**Work item:** For the records below, reproduce exactly the line that contains "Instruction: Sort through" and all subsequent lines, with nothing left out and nothing added.

*** Data extracts Section Begins ***

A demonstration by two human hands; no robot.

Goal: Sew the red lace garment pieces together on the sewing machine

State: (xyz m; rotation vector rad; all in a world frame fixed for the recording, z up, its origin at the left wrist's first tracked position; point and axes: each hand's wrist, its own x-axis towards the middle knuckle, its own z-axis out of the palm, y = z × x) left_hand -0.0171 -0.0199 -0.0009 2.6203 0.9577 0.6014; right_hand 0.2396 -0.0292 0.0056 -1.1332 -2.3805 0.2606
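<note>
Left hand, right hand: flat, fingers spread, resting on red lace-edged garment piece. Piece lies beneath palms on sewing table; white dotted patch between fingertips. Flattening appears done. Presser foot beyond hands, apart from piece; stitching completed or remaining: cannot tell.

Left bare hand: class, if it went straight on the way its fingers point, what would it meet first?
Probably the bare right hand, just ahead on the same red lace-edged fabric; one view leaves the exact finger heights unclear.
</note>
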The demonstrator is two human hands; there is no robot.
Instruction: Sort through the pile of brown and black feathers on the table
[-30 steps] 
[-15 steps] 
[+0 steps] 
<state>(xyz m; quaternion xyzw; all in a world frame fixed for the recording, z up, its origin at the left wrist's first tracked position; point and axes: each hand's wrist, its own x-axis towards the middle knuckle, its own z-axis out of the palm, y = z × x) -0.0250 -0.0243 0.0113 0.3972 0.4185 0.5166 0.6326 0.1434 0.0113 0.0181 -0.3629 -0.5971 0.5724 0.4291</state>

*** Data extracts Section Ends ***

**Output:**
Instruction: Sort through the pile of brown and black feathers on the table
[-30 steps] 
[-15 steps] 
[+0 steps] 
<state>(xyz m; quaternion xyzw; all in a world frame fixed for the recording, z up, its origin at the left wrist's first tracked position; point and axes: each hand's wrist, its own x-axis towards the middle knuckle, its own z-axis out of the palm, y = z × x) -0.0250 -0.0243 0.0113 0.3972 0.4185 0.5166 0.6326 0.1434 0.0113 0.0181 -0.3629 -0.5971 0.5724 0.4291</state>

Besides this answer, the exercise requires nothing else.